74 тетрадь9.6-13.7.1944

1–5 июля

Дни моей жизни проходят бесследно,

И больше жить я недостоин.

Мендельсон Оратория “Илья-пророк”[696]

Ежедневное, с марта месяца начавшееся поджидание путевки в Ховрино[697]. Телефонное обещание, что она будет завтра. Распинающийся перед телефоном бедный профессор Сынопалов, растерявшийся от бесплодности трехмесячных “проталкиваний”; его пояснения, утешения, обетования, извинения и благодарность за терпение. Общий интерес к тому, когда же стрелка путей Мировича передвинется с улицы Немировича-Данченко на Октябрьский вокзал. Уже признаки нетерпения сотрапезников. Леонилла, удрученная перспективой как-то устраивать меня в Снегирях при отсутствии со стороны Аллы какой– нибудь на это ассигновки. Кадриль общей толкотни из столовой в кухню до обеда. Тоска предвечерних и вечерних часов, как всегда летом, если оно вдали от природы. Убегание пешком по бульвару или по Чугунному мосту под разными предлогами (к Ольге, к Затеплинским, в Зубово и к Анне).

11–12 июля. Ховрино

Ехала сюда вчерашним утром, как в застенок (для нервов и для души). Бывает так: без оговорок принимаешь “сужденное”. А что-то в душе твоей отталкивает принятое, и воля не до конца утверждает его. И точно на аркане тебя тащут, а не своей охотой идешь. И, пожалуй, если бы не доброта, с какой Таня (Усова) предложила меня сопровождать, я бы воспользовалась тем, что “некому проводить”, и осталась бы и заговорила бы с Тарасовыми о комнате в Снегирях, которую они на лето обещали мне. Я видела, что улаживать это им трудно и не хочется. Леонилла так наивно и неприкровенно радовалась ховринскому моему устроению, хоть ясно было, до чего мне непереносна мысль о больнице. Проверив за сутки на опыте, что нервы не помирятся с пребыванием – особенно с ночлегом – в палате, в которой есть и умирающие, и неопрятные больные – и все на расстоянии полуметра друг от друга, я решила, что в этой форме Ховрино уже не может быть сужденным, и сказала врачу.

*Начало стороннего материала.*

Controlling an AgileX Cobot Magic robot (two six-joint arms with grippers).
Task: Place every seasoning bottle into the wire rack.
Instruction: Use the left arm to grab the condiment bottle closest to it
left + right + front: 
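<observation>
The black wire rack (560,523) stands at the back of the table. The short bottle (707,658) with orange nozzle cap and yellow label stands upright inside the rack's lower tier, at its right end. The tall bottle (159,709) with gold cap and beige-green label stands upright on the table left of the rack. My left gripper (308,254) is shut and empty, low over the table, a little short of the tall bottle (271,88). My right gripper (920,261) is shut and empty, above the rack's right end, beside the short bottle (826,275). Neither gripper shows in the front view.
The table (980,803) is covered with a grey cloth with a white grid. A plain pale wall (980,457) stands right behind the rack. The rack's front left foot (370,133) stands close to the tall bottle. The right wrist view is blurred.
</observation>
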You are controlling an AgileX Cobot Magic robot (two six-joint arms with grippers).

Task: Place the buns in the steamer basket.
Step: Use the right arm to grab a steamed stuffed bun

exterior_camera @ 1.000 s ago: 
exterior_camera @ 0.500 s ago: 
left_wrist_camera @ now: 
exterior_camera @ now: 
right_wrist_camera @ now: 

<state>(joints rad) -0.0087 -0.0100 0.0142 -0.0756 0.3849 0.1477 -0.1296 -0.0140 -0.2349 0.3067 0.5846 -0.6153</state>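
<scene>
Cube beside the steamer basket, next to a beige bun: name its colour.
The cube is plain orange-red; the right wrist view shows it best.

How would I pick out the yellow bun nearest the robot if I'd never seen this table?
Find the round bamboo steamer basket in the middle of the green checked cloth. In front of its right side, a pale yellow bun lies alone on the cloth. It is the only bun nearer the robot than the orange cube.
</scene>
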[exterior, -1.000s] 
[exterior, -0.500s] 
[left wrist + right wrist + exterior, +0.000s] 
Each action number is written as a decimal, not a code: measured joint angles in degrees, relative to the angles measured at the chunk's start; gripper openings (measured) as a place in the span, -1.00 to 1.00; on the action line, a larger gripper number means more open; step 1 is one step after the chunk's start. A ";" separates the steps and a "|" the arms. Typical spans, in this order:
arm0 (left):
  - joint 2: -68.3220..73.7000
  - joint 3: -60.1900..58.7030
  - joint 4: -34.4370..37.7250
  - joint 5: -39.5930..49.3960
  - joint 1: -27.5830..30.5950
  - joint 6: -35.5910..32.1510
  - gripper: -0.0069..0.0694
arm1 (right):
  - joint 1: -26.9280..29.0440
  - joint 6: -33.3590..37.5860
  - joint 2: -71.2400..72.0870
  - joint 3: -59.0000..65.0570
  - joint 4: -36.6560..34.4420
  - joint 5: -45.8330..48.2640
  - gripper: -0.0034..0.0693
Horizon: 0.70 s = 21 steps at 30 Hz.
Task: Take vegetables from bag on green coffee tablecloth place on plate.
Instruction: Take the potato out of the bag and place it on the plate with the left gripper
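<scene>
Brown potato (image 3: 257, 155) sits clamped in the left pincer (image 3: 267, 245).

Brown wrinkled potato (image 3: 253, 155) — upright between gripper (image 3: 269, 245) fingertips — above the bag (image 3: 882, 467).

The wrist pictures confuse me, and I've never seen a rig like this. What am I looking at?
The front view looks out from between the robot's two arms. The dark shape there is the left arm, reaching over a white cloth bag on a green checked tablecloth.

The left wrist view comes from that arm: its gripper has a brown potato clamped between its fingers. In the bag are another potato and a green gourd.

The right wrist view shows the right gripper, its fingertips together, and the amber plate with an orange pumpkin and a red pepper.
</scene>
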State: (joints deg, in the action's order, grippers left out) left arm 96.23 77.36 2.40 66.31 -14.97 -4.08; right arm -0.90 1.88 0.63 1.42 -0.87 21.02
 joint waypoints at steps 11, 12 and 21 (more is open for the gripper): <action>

Врач, в локонах медового цвета, с блестящими карими глазами, с умело накрашенными губками и в “модельных” туфельках, вдруг прониклась ко мне участием и предложила не выписываться, а поговорить с директором. Но вполне согласилась, что пребывание в больнице для меня не только неполезно, а даже вредно, а санаторий же, по ее мнению, очень нужен. И она тоже поговорит с директором. И хотя я нисколько не прибегала к просьбам, а просто изложила “как все было то, что было” – с заявления, “почему я не в раю” до сих пор, директор пообещал через два дня перевести меня в санаторий. Для меня, конечно, деревня, снегиревские леса и горизонты неизмеримо более желанны, но от санатория не имею права отказаться, имея в виду Аллин кошелек. Наберусь терпения до 15-го числа.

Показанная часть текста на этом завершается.